→ Task
Where the string "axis" appears in a line of the material below, copy that line.
──────── Given data ────────
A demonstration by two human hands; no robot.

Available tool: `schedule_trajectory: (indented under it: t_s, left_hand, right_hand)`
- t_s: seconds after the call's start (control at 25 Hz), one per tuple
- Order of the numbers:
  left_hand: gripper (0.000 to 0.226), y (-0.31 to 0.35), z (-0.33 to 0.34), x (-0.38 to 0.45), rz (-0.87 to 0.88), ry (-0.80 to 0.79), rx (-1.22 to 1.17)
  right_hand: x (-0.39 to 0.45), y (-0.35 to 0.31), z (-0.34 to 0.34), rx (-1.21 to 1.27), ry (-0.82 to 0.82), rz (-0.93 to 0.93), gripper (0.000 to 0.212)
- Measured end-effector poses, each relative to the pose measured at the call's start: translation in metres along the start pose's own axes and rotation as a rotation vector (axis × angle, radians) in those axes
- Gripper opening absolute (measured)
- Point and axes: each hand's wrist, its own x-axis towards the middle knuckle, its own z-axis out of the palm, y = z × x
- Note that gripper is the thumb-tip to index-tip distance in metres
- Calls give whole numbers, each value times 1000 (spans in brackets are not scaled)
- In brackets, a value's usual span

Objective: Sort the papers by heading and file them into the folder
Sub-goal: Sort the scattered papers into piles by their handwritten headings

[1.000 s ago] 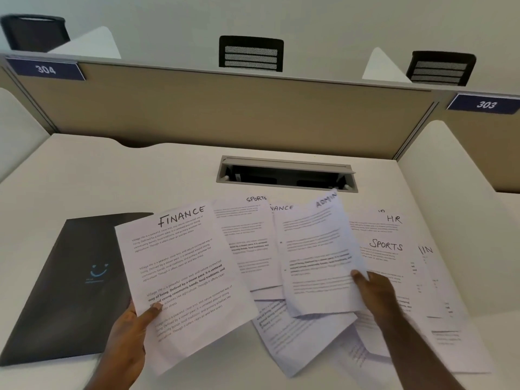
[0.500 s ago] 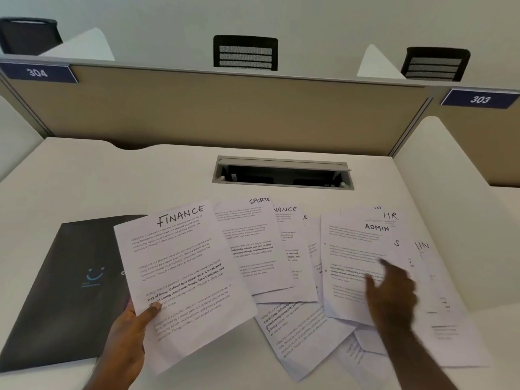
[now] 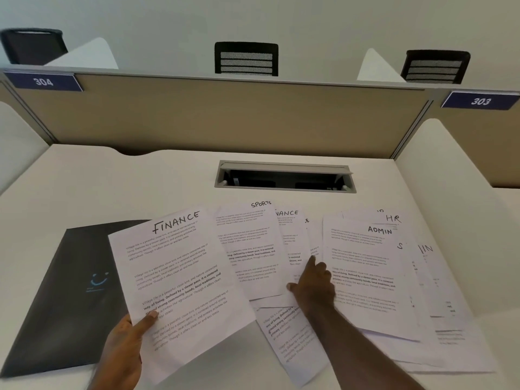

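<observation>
Holding now: my left hand (image 3: 126, 344) pinches the Finance sheet (image 3: 180, 291) at its lower left edge, thumb on top, the sheet lifted above the desk (image 3: 112, 187).
Right hand (image 3: 312, 285): it rests on the spread papers, fingers loosely bent on the second Finance sheet (image 3: 292, 237) — it touches but holds nothing, I judge.
Papers: Sports sheet (image 3: 250, 249), Admin sheet (image 3: 363, 277) and HR sheet (image 3: 394, 219) overlap each other at centre and right.
Folder (image 3: 59, 299): dark, closed, flat at left, partly under the held sheet.
Handling: single sheets are very light and limp, and they slide on each other — I would press one corner, drag it free, then pinch the edge.
Risk: neighbours may shift together.
</observation>
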Motion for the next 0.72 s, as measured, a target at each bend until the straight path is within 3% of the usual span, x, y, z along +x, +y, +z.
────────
→ Output of the task
- Measured end-effector poses, each relative to the pose measured at the call's start: translation in metres along the start pose's own axes and rotation as a rotation vector (axis × angle, radians) in those axes
- Point and axes: each hand's wrist, its own x-axis towards the middle knuckle, its own z-axis out of the palm, y = z × x

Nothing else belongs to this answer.